- **Task to carry out**
Only the final stretch of the data is wanted: reproduce the line containing "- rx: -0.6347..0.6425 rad" and each line after it, exactly.

- **Dataset content**
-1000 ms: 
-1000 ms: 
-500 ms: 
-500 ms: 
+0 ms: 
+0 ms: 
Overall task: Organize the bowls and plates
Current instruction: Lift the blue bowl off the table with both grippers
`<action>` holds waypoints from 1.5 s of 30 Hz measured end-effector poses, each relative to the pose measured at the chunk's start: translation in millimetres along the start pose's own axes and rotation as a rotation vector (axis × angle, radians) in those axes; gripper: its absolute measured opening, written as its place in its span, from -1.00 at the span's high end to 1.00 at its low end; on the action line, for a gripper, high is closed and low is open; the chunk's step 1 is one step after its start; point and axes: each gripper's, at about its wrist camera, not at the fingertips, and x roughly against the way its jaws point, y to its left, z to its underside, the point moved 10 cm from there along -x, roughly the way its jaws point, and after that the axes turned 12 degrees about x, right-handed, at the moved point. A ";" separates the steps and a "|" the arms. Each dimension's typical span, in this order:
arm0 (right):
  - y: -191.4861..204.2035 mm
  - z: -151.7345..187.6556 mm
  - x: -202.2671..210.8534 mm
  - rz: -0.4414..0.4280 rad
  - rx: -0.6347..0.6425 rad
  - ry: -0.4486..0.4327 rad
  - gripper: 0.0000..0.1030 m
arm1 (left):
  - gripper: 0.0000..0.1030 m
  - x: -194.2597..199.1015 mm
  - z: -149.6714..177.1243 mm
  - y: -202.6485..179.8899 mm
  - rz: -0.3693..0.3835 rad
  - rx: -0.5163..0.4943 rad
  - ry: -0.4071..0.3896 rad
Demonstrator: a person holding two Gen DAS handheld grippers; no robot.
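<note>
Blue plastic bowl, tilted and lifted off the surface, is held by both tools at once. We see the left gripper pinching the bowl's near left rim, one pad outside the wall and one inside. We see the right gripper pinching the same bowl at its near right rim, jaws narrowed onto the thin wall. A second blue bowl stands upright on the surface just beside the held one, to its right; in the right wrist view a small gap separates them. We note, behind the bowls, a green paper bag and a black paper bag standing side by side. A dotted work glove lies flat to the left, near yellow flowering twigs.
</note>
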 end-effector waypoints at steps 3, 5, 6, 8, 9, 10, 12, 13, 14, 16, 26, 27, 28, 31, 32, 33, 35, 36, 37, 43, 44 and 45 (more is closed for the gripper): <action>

- **Exercise answer**
  - rx: -0.6347..0.6425 rad
  - ry: -0.4486..0.4327 rad
  - gripper: 0.0000..0.1030 m
arm1 (left):
  - gripper: 0.0000..0.1030 m
  - x: -194.2597..199.1015 mm
  - z: -149.6714..177.1243 mm
  - y: -202.6485..179.8899 mm
  - rz: -0.3693..0.3835 rad
  - rx: -0.5163..0.4943 rad
  - ry: -0.4071..0.3896 rad
Demonstrator: a person holding two Gen DAS handheld grippers; no robot.
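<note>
Blue plastic bowl, tilted and lifted off the surface, is held by both tools at once. We see the left gripper pinching the bowl's near left rim, one pad outside the wall and one inside. We see the right gripper pinching the same bowl at its near right rim, jaws narrowed onto the thin wall. A second blue bowl stands upright on the surface just beside the held one, to its right; in the right wrist view a small gap separates them. We note, behind the bowls, a green paper bag and a black paper bag standing side by side. A dotted work glove lies flat to the left, near yellow flowering twigs.
</note>
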 end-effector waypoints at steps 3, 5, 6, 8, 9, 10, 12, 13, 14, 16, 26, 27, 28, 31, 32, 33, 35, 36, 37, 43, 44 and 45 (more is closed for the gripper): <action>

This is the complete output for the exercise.